* About this task
Set down the data below in full and exactly, minus the pictures.

++++++++++++++++++++

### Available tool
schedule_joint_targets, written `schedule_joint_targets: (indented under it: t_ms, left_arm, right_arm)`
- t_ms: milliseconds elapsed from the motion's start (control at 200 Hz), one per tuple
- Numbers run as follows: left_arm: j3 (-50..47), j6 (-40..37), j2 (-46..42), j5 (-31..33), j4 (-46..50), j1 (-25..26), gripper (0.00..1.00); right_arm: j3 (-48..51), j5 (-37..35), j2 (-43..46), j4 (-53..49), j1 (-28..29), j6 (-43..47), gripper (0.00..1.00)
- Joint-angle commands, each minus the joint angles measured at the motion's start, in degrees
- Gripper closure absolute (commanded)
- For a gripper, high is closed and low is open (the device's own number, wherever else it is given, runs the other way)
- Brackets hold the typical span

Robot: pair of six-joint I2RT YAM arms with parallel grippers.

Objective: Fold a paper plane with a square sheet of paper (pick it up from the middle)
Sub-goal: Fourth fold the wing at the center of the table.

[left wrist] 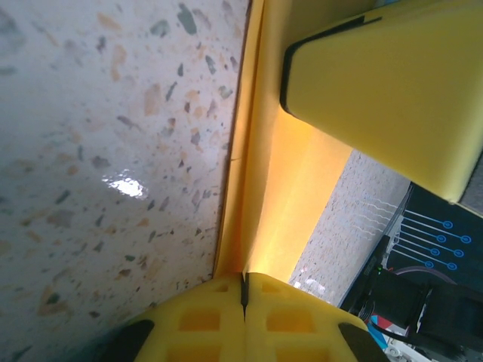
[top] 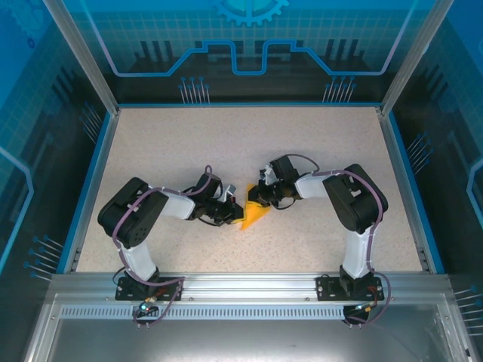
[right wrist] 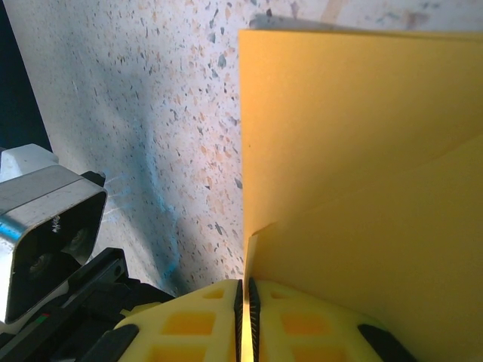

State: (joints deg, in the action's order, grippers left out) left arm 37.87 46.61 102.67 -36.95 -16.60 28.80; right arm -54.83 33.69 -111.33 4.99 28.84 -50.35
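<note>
The square sheet of paper is orange-yellow and folded into a pointed wedge between the two arms, near the middle of the table; this is the paper plane in the making. My left gripper is shut on its left end. In the left wrist view the folded edge runs straight out from the left gripper. My right gripper is shut on the other end. In the right wrist view a thin layered edge sits pinched in the right gripper. One right finger pad shows beside the paper.
The speckled tabletop lies open behind the arms, framed by blue walls. The metal rail with both arm bases runs along the near edge. The left arm's wrist housing sits close beside the right gripper.
</note>
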Motion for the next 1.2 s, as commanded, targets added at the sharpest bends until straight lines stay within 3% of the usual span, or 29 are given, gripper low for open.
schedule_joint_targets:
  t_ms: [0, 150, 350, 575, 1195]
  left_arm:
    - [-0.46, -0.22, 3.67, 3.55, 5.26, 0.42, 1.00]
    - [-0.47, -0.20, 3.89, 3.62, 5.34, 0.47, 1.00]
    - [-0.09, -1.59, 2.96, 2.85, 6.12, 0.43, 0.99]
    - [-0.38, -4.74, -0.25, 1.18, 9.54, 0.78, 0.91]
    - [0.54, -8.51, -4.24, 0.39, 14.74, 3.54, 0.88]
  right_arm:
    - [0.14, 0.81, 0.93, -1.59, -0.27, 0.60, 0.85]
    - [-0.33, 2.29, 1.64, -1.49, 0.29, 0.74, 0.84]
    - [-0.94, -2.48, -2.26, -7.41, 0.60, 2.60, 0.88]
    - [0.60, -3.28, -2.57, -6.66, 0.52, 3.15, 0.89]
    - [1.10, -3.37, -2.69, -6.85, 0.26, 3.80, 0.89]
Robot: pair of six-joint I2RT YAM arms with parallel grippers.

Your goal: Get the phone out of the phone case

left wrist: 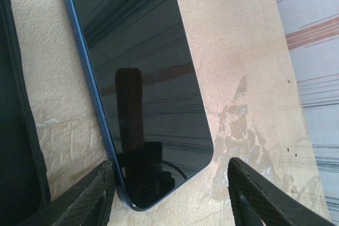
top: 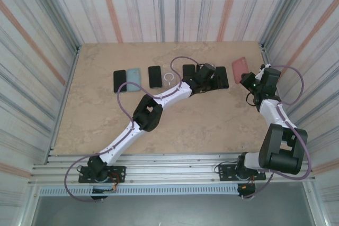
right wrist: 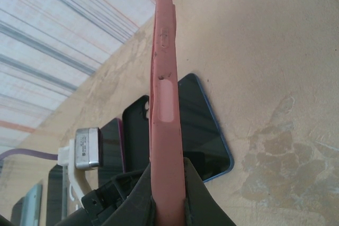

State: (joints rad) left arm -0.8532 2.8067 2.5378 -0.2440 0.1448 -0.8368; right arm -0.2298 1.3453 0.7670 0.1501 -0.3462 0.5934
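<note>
left gripper (left wrist: 170, 186) is hovering spread astride the phone (left wrist: 143, 67) at its near end | phone is lying flat on the table (left wrist: 238, 51), long axis running straight away from the fingers | right gripper (right wrist: 168, 197) is pinching the pink case (right wrist: 164, 93) on edge, clear of the phone

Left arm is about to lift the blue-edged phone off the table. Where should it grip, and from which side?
Grip the blue-edged phone across its two long edges near the rounded end, coming straight down. It lies flat on the table, screen up, and the left gripper has its open fingers either side of that narrow width. Mind the black item close alongside.
</note>
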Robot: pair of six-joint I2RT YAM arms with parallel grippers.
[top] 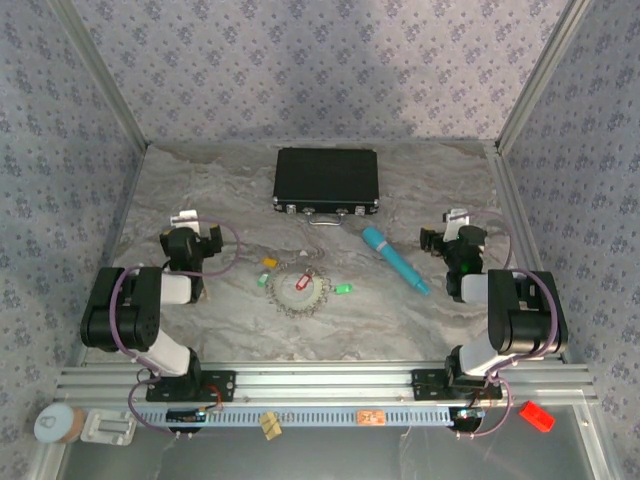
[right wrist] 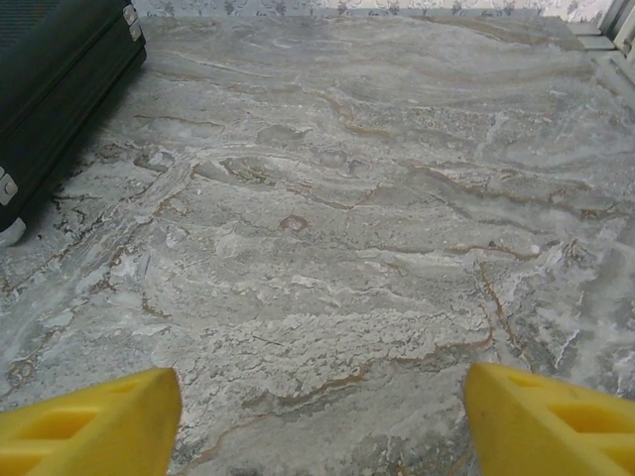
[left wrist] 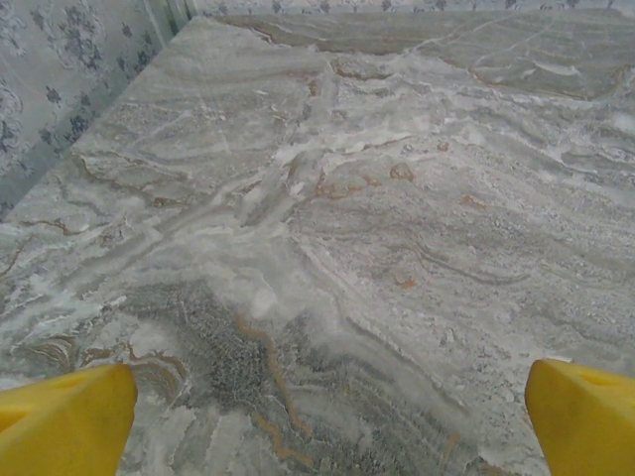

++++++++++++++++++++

* Response to the exercise
### Available tool
schedule_joint_targets, written `schedule_joint_targets: (indented under it: t_ms, left_arm, right_arm)`
- t_ms: milliseconds elapsed from the motion's start (control at 200 Hz), one per tuple
- Numbers run as follows: left_arm: j3 (-50..47), j6 (-40..37), j2 (-46..42), j5 (-31..33), j4 (-46..50), j1 (-25..26), gripper (0.00..1.00); right_arm: j3 (-48..51), j5 (-37..35), j2 (-43..46), j4 (-53..49), j1 (-28..29), j6 (-43..47), gripper (0.00..1.00)
- Joint-angle commands, each minus the joint angles measured at the motion's start, in degrees
- Gripper closure absolute (commanded)
- For a gripper, high is closed and low is open (the device's own number, wherever else it is given, runs the other way)
- Brackets hold the typical span

Robot: pair of six-joint I2RT YAM arms with parallel grippers.

Objective: Fold a paper plane with a square sheet of paper (pick it up from the middle)
Sub-goal: Fourth fold the wing at the center of the table.

[left wrist] 
[top] 
[right wrist] 

State: (joints deg, in the action's order, grippers left out) left arm 37.87 46.61 102.67 -36.95 -16.60 28.80; right arm -54.83 33.69 -111.33 4.99 28.84 -50.35
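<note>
The square sheet of paper is orange-yellow and folded into a pointed wedge between the two arms, near the middle of the table; this is the paper plane in the making. My left gripper is shut on its left end. In the left wrist view the folded edge runs straight out from the left gripper. My right gripper is shut on the other end. In the right wrist view a thin layered edge sits pinched in the right gripper. One right finger pad shows beside the paper.
The speckled tabletop lies open behind the arms, framed by blue walls. The metal rail with both arm bases runs along the near edge. The left arm's wrist housing sits close beside the right gripper.
</note>
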Motion for the next 1.2 s, as commanded, targets added at the sharpest bends until straight lines stay within 3% of the usual span, or 29 are given, gripper low for open.
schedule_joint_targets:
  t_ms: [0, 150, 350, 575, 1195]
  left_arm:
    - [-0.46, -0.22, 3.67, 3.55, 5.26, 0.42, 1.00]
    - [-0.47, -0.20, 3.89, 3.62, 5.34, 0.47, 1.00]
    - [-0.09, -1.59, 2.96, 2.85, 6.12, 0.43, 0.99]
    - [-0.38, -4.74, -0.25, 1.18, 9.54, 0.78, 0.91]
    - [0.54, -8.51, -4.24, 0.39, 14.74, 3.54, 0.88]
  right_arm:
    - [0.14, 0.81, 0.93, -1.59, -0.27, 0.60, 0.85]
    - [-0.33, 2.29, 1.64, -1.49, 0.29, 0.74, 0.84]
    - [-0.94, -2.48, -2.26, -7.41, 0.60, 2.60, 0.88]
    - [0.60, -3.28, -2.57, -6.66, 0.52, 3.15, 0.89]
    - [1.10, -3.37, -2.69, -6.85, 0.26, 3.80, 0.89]
Robot: pair of six-joint I2RT YAM arms with parallel grippers.

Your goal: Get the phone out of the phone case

left wrist: 
top: 
right wrist: 

State: (joints rad) left arm -0.8532 2.8067 2.5378 -0.2440 0.1448 -0.8368; right arm -0.2298 1.3453 0.7670 0.1501 -0.3462 0.5934
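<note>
left gripper (left wrist: 170, 186) is hovering spread astride the phone (left wrist: 143, 67) at its near end | phone is lying flat on the table (left wrist: 238, 51), long axis running straight away from the fingers | right gripper (right wrist: 168, 197) is pinching the pink case (right wrist: 164, 93) on edge, clear of the phone

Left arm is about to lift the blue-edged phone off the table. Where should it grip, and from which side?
Grip the blue-edged phone across its two long edges near the rounded end, coming straight down. It lies flat on the table, screen up, and the left gripper has its open fingers either side of that narrow width. Mind the black item close alongside.
</note>
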Robot: pair of six-joint I2RT YAM arms with parallel grippers.
[top] 
[right wrist] 
[left wrist] 

That concludes the output for this exercise.